With that in mind, I pushed a skeleton project up night before last. Now real development can begin.

The core of the library

If you’re interacting with CouchDB, you have to speak HTTP+JSON.

Even if you send an Accept header that said you only read text/plain values—which, I should point out, the Couch documentation says is a valid option—it will send you back JSON…that is just marked as text/plain.

The HTTP requirement is even more inescapable—the only port open speaks HTTP, Full Stop.

With regard to the JSON requirement, I don’t think there’s any real competition: the aeson library is far and away the most popular JSON library, to the extent that one might be forgiven for not realizing that there were any others. Although I know the json package exists, I’ve never had occasion to so much as read its documentation.

What to use for HTTP is a little less clear, but not, to my eyes, much.

If we got back to my prior statement of requirements, I included:

  • choice in streaming library

While I am most familiar with the Conduit ecosystem (largely because I was using couchdb-conduit, so this might change!), others might prefer to work with Pipes, or, I suppose, io-streams.

Now that doesn’t necessarily mean anything—if I’m doing a request in some function being called as part of someone’s stream processing, I don’t necessarily need to be integrated with them—usually I just need to write a wrapper that waits for requests, makes them, then yields them.

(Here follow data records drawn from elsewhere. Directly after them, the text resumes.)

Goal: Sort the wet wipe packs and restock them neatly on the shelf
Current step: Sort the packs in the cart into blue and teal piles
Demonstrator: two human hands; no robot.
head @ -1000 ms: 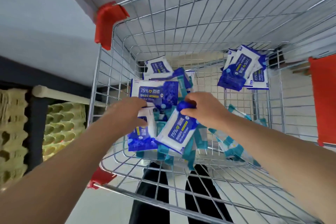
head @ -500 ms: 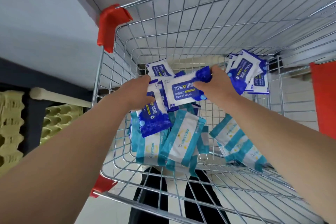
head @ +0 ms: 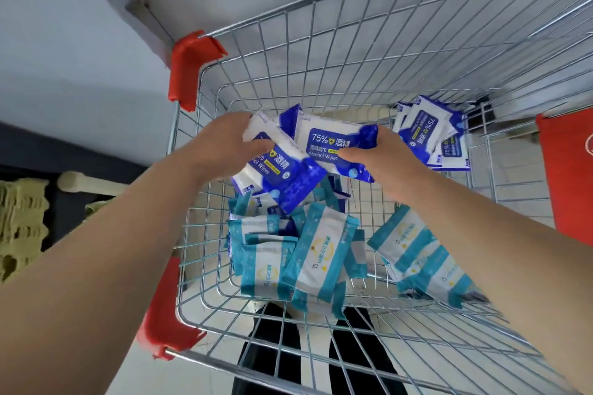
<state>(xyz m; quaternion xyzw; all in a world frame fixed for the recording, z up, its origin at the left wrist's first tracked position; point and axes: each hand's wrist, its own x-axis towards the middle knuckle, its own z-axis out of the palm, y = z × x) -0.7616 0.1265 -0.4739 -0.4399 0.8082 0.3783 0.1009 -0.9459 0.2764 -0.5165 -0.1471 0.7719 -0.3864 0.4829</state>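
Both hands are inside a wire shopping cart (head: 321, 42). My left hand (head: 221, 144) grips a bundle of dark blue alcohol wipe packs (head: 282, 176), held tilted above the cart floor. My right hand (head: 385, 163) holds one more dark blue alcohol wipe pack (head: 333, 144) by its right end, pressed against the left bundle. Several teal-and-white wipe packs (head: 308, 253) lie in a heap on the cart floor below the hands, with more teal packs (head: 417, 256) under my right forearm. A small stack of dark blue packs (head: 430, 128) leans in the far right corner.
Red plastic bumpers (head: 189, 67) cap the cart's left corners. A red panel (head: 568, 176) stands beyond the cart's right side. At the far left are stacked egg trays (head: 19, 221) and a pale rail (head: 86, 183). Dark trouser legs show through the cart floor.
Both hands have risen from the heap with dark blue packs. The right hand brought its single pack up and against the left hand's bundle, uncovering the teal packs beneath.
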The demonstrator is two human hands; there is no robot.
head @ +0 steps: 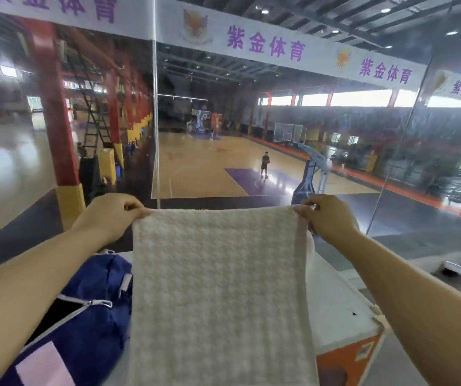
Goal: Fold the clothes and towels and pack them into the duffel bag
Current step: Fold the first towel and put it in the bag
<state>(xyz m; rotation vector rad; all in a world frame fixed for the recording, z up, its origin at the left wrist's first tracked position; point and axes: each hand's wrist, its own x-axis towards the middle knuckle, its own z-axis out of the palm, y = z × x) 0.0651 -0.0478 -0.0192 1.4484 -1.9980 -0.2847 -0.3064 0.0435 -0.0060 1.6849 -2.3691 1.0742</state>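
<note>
Towel [218, 291] is hanging spread, left hand [109, 215] & right hand [329, 218] each pinching a top corner in a narrow grip, above tabletop [337, 305]. Fold step; next probably needs corners brought together. Duffel bag [90, 324] is lying open, near left.

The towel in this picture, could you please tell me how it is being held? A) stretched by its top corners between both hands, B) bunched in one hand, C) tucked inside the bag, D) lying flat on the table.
A: the left hand and right hand each pinch a top corner of the towel, which hangs spread out.
</note>
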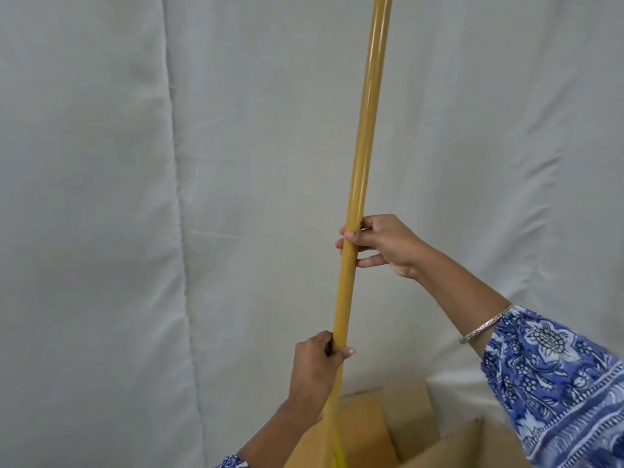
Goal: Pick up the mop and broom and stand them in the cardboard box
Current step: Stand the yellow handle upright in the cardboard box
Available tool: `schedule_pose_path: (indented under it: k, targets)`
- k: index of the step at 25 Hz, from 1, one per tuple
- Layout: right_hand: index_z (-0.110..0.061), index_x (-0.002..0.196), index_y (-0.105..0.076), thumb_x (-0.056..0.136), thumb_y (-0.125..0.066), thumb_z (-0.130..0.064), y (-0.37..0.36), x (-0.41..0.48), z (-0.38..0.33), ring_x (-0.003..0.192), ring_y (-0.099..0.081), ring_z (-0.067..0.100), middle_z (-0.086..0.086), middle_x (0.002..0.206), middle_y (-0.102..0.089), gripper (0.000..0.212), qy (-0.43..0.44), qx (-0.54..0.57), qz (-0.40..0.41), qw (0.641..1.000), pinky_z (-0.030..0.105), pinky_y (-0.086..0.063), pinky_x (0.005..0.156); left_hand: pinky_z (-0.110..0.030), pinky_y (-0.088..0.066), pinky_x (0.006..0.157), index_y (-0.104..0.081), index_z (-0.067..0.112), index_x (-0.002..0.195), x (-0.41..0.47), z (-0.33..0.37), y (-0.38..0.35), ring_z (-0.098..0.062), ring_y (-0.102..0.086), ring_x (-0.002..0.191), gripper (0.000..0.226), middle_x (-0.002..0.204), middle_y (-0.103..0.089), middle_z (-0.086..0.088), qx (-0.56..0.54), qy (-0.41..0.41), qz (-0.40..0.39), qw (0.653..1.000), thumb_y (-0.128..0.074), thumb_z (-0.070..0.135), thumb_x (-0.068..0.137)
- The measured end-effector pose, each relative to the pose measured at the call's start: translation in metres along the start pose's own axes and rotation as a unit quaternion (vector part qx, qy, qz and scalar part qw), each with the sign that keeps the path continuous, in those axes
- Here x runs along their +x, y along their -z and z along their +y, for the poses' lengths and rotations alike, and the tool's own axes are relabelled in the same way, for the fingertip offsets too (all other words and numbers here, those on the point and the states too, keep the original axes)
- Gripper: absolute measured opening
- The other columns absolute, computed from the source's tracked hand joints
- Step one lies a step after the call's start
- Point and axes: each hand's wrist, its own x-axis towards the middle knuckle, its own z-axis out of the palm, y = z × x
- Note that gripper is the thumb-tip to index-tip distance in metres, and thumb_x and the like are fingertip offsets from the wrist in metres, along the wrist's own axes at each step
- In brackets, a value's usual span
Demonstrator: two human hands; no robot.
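A long yellow-brown handle [363,136] stands nearly upright in the middle of the view, leaning slightly right at the top, where it runs out of frame. My right hand [381,244] grips it about halfway down. My left hand [317,366] grips it lower. Below my left hand the handle goes down toward the open cardboard box [368,430] at the bottom of the view, with a bit of yellow [337,454] showing at the frame's edge. The head of the tool is hidden, so I cannot tell whether it is the mop or the broom.
A white cloth backdrop [135,197] with folds hangs behind everything. The box's flaps [449,447] stand open at the lower right, beneath my blue patterned sleeve [557,383]. A metal bangle [486,325] sits on my right forearm.
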Motion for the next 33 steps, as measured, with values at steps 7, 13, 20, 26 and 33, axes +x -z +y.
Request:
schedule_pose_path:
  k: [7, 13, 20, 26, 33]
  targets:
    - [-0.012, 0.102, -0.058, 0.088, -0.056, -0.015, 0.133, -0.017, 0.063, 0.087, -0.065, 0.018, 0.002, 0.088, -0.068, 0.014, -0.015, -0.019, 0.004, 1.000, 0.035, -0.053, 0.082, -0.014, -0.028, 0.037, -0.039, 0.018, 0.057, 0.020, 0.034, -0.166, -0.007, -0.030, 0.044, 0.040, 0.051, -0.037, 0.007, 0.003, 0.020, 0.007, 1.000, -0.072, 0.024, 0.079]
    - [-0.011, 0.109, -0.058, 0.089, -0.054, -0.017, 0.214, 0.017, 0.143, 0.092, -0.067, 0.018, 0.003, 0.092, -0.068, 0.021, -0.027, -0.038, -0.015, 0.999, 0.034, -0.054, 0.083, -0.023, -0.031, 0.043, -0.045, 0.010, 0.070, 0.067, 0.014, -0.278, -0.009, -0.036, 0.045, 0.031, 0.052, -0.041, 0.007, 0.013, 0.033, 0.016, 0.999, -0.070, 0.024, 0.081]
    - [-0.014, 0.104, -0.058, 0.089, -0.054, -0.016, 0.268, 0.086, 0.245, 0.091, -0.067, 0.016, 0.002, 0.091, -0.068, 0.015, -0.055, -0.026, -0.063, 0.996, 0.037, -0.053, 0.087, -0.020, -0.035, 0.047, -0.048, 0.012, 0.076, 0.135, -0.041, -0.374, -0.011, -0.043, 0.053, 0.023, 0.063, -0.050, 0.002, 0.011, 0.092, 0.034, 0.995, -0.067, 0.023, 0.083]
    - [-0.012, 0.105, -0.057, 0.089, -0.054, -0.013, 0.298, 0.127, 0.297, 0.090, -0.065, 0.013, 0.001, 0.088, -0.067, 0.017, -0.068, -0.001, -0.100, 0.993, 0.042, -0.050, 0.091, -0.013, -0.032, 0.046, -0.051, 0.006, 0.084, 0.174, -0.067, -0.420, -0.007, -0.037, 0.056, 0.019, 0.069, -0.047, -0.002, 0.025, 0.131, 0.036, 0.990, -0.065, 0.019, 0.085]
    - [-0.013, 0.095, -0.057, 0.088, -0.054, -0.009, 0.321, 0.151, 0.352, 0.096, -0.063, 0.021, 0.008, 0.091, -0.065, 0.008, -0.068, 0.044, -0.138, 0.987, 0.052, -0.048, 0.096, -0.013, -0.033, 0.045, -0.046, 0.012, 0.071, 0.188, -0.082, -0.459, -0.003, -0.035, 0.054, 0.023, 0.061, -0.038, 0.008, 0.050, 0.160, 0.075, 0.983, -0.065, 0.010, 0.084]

And for the most part if I’m producing a streaming view, for instance, it’s the same thing—I just need to yield each result as I get it; I don’t need to be somehow intrinsically tied to the framework.

But still, the http-client package has streaming wrappers for all three of the mentioned libraries—which suggests that it’s easily compatible—it’s got baked-in support for connection pooling, and good support for incremental input (which is a lot of what we need at this low level).

So that is the basis upon which I’m going to build what I”m currently thinking I will call couchdb-simple.

Initiating a new project

I’ve been working on a personal project in my spare time for…an awfully long time now. Although a huge part of what it does is necessarily server-based, I want the UI of the project to be offline-mobile-first—that is, in addition to mobile first, it must be able to run offline seamlessly, etc.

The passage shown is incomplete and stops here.